• **Data section**
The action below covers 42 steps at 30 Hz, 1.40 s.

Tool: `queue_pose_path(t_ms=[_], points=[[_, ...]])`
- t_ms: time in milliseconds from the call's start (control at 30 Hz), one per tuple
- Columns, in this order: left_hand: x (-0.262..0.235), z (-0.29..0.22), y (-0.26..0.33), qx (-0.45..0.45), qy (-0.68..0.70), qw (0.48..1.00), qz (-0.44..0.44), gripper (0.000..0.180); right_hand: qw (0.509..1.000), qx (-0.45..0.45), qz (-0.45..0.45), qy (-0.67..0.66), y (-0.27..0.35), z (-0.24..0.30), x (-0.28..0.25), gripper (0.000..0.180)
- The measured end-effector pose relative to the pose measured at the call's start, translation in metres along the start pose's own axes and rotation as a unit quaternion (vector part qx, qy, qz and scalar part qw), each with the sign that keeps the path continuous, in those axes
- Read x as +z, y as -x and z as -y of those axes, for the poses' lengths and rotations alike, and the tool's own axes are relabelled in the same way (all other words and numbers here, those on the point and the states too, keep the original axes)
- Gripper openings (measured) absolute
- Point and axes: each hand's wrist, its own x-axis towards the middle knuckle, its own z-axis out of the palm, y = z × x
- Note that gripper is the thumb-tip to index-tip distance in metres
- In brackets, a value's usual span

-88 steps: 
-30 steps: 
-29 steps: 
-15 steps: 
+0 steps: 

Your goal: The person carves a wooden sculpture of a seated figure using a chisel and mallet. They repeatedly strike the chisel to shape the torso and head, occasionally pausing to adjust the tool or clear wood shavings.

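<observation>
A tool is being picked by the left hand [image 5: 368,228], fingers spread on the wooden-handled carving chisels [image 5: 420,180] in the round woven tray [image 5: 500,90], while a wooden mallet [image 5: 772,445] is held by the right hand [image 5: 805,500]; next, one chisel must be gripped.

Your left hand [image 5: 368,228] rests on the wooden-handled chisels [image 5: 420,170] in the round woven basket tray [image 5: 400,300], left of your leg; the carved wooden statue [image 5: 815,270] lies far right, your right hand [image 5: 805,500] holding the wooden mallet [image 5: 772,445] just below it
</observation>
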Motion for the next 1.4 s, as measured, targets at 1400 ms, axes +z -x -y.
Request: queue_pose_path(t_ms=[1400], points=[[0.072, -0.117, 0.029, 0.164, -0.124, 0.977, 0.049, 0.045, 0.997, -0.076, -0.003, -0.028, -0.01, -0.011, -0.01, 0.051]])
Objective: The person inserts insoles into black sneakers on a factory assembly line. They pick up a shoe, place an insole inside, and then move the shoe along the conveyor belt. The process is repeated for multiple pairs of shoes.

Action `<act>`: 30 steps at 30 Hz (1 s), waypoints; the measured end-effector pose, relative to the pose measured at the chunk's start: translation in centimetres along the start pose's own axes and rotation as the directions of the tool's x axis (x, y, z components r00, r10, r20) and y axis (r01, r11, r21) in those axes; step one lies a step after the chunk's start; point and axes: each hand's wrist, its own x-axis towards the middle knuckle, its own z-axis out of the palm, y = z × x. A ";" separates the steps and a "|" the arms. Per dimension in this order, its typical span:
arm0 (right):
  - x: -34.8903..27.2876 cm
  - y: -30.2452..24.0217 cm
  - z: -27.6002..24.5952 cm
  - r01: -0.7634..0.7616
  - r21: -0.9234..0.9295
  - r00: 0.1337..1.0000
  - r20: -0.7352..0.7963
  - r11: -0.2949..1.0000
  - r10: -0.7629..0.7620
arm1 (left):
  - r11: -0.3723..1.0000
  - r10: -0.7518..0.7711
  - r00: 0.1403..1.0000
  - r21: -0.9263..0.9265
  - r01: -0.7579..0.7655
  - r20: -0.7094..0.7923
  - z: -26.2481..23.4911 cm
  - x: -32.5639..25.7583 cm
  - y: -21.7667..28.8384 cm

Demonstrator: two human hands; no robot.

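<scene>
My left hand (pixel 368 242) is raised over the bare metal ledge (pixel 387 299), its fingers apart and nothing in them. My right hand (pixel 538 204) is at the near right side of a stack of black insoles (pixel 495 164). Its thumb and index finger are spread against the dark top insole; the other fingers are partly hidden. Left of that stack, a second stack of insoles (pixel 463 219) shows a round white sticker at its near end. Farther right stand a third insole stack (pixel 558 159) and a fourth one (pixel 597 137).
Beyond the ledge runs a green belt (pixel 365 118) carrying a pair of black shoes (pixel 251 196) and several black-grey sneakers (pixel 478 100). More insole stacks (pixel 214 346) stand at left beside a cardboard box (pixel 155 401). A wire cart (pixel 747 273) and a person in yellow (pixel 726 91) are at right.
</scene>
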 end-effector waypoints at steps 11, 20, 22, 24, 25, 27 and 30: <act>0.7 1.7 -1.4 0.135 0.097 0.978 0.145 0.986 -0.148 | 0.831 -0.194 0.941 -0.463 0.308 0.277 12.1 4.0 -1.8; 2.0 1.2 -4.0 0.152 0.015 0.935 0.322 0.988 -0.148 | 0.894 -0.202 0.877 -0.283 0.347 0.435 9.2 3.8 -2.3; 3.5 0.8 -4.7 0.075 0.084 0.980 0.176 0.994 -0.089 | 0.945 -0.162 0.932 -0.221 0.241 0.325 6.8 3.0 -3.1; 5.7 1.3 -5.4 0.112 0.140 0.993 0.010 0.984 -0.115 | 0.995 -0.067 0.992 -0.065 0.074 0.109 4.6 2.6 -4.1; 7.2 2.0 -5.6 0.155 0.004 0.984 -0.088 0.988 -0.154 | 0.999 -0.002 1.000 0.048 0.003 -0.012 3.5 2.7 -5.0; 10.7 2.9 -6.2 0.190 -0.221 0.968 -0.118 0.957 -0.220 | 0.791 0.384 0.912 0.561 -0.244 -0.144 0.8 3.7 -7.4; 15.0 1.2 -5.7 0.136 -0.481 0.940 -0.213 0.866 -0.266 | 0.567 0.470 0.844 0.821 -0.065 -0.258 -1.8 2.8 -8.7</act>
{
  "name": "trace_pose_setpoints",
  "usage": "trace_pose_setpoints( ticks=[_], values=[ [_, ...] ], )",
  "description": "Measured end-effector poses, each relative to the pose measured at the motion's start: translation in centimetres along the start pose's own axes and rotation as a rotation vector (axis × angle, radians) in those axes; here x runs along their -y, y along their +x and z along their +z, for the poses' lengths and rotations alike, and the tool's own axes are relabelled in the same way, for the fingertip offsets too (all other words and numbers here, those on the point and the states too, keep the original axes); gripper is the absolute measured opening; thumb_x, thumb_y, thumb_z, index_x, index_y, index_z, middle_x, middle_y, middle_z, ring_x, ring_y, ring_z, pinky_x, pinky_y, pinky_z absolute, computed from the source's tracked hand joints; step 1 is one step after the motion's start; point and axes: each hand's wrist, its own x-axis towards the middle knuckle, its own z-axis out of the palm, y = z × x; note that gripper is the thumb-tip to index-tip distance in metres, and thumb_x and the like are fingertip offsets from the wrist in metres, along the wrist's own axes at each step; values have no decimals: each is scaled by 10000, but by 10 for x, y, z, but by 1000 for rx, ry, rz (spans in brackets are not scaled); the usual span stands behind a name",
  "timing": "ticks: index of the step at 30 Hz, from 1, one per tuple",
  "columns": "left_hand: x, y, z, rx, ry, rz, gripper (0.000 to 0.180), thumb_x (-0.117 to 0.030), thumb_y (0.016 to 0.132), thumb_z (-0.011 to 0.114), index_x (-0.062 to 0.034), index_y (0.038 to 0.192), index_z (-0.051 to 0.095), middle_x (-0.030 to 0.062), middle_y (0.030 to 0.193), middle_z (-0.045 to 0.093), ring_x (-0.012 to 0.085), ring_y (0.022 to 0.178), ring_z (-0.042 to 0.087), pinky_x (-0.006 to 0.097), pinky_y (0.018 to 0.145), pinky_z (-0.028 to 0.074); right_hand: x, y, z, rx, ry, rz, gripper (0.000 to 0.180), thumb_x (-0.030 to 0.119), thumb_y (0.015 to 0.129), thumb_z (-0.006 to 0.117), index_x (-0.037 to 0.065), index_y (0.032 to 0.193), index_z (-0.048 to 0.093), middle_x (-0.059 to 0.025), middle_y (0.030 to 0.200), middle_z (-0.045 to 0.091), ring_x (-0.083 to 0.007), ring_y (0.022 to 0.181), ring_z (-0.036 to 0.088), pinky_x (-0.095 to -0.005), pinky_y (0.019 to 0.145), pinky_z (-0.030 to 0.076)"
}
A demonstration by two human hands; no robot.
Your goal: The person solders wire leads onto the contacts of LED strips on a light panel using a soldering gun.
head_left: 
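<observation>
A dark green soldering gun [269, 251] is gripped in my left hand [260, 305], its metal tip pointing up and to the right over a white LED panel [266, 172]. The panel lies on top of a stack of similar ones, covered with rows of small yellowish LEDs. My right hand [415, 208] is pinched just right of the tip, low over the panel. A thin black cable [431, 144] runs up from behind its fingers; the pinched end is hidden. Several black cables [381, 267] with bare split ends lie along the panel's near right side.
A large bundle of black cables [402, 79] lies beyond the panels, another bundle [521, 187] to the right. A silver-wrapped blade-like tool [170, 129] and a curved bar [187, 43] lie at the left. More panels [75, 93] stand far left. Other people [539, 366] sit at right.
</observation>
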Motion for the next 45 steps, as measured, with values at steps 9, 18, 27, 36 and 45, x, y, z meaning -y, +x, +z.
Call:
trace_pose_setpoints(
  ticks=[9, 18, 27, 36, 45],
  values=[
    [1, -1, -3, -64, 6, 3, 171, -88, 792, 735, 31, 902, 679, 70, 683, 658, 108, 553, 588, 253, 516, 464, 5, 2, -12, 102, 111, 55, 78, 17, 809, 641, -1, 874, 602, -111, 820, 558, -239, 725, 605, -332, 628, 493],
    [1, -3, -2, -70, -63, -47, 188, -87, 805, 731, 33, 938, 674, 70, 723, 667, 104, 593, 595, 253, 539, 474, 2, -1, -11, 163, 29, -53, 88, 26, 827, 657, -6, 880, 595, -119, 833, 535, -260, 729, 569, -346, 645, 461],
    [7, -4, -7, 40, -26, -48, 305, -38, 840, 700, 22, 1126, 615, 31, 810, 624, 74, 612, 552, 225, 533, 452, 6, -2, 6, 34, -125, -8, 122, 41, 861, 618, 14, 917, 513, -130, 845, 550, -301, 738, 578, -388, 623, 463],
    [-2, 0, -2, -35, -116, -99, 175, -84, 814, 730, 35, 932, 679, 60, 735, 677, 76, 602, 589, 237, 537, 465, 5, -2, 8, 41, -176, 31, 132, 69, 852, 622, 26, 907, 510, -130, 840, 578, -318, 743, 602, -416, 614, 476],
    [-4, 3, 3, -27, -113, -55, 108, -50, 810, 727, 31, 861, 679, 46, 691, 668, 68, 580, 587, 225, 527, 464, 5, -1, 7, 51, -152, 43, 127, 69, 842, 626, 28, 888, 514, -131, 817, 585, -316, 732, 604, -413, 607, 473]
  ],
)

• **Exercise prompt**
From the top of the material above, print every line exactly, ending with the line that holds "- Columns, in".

• **Answer**
The action below covers 42 steps at 30 Hz, 1.40 s.

Tool: `queue_pose_path(t_ms=[_], points=[[_, ...]])`
- t_ms: time in milliseconds from the call's start (control at 30 Hz), one per tuple
- Columns, in this order: left_hand: x (-0.262..0.235), z (-0.29..0.22), y (-0.26..0.33), qx (-0.45..0.45), qy (-0.68..0.70), qw (0.48..1.00), qz (-0.44..0.44), gripper (0.000..0.180); right_hand: qw (0.509..1.000), qx (-0.45..0.45), qz (-0.45..0.45), qy (-0.67..0.66), y (-0.27..0.35), z (-0.24..0.30), x (-0.28..0.25), gripper (0.000..0.180)

The output requires no further additions.